• Work order:
Beginning with the line that mentions "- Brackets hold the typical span", reproduce every line through the last line of the entries, exactly, and only those.

---------- Available data ----------

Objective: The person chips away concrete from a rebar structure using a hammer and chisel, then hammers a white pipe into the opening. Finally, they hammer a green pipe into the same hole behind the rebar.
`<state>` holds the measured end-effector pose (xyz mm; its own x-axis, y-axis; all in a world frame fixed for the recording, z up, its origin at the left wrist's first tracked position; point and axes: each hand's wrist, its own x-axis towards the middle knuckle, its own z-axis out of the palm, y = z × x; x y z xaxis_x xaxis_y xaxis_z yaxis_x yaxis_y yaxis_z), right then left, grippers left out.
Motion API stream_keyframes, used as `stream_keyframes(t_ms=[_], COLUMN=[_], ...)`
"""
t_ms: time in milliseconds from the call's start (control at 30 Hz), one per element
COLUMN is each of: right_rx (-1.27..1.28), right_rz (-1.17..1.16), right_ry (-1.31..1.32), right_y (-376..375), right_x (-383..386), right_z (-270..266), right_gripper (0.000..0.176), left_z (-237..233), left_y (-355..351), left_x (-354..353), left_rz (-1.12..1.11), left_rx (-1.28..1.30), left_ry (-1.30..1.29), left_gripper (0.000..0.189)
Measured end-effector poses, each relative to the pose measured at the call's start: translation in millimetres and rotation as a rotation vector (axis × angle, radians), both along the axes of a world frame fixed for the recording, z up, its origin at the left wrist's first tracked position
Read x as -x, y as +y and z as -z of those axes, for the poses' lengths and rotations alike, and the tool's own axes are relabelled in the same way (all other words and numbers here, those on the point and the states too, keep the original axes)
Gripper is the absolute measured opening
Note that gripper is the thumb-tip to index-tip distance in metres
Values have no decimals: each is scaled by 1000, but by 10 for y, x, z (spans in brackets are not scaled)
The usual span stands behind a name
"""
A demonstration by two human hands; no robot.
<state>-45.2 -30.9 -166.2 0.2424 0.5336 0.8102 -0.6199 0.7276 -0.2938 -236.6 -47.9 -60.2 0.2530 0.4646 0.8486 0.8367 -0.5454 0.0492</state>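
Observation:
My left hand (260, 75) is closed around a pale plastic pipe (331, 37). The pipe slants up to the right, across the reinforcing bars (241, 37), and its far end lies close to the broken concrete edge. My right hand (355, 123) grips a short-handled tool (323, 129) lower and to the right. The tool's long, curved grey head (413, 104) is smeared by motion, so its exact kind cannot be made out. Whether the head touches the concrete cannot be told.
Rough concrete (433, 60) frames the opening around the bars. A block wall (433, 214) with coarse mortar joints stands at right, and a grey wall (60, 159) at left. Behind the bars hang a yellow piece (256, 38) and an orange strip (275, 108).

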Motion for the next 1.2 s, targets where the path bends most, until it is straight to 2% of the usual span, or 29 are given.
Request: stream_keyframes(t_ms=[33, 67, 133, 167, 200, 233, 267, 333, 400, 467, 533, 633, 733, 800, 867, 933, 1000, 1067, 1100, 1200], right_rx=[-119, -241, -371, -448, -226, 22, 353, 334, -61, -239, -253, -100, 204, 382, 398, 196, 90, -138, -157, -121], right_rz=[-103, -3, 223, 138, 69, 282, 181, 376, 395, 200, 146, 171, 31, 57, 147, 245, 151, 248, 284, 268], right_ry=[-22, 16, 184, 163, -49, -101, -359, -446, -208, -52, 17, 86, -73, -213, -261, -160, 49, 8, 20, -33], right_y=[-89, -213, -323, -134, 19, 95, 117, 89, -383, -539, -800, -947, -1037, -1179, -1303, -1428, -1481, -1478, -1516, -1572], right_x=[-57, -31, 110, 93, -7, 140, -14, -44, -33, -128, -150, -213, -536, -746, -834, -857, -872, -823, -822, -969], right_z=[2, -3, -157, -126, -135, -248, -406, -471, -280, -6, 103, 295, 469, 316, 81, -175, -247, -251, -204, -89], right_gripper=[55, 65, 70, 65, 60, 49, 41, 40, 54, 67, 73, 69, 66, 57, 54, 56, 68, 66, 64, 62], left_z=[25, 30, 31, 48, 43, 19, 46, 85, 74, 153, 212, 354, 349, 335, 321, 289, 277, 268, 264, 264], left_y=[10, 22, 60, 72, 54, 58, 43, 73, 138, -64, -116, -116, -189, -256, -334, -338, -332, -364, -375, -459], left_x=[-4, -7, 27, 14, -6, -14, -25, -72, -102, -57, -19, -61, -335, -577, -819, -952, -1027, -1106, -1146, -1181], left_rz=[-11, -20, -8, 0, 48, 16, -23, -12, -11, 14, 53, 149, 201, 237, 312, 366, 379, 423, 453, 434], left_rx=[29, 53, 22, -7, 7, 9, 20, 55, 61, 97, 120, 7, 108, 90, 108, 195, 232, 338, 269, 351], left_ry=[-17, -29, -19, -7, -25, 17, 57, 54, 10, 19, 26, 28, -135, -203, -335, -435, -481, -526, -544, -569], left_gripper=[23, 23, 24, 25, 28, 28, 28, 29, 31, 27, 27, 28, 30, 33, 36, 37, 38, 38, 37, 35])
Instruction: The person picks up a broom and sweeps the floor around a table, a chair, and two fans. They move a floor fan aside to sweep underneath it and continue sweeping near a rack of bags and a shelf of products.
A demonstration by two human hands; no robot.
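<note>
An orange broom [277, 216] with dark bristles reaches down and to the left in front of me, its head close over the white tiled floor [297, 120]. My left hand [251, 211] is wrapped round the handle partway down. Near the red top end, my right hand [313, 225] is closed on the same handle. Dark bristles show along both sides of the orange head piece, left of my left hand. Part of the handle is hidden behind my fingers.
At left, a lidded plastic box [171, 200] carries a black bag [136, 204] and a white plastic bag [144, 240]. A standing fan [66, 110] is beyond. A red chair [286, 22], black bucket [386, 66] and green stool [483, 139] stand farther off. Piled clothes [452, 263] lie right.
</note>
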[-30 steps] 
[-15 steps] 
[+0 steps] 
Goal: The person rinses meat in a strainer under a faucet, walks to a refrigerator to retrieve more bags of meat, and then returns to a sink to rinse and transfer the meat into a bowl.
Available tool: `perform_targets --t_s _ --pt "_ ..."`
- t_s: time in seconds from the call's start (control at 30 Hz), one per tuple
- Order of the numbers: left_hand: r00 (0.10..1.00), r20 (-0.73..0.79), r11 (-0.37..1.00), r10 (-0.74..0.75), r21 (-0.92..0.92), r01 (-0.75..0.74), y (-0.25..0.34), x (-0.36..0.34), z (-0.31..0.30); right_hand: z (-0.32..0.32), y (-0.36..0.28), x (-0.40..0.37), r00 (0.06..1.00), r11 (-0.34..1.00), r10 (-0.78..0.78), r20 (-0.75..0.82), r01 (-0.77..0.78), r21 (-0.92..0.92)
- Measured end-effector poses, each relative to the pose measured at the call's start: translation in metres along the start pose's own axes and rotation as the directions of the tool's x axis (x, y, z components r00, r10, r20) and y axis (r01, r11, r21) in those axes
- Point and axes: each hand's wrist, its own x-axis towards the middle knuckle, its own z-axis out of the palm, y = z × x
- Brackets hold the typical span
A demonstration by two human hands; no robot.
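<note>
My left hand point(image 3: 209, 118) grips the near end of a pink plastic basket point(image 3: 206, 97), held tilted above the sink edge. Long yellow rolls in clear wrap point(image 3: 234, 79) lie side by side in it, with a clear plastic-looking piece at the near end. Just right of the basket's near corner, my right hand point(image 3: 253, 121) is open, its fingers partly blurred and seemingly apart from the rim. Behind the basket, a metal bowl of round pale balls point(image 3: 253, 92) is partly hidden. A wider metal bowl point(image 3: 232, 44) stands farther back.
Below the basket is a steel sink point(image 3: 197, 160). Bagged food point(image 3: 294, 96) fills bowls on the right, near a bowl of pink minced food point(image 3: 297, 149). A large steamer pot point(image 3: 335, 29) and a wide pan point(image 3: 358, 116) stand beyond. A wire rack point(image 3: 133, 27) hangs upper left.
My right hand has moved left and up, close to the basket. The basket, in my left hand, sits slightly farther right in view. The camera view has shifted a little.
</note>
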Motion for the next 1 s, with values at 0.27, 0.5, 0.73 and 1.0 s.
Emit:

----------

• Problem solution:
- Brackets hold the typical span
A demonstration by two human hands; no robot.
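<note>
My left hand point(image 3: 209, 118) grips the near end of a pink plastic basket point(image 3: 206, 97), held tilted above the sink edge. Long yellow rolls in clear wrap point(image 3: 234, 79) lie side by side in it, with a clear plastic-looking piece at the near end. Just right of the basket's near corner, my right hand point(image 3: 253, 121) is open, its fingers partly blurred and seemingly apart from the rim. Behind the basket, a metal bowl of round pale balls point(image 3: 253, 92) is partly hidden. A wider metal bowl point(image 3: 232, 44) stands farther back.
Below the basket is a steel sink point(image 3: 197, 160). Bagged food point(image 3: 294, 96) fills bowls on the right, near a bowl of pink minced food point(image 3: 297, 149). A large steamer pot point(image 3: 335, 29) and a wide pan point(image 3: 358, 116) stand beyond. A wire rack point(image 3: 133, 27) hangs upper left.
My right hand has moved left and up, close to the basket. The basket, in my left hand, sits slightly farther right in view. The camera view has shifted a little.
</note>
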Motion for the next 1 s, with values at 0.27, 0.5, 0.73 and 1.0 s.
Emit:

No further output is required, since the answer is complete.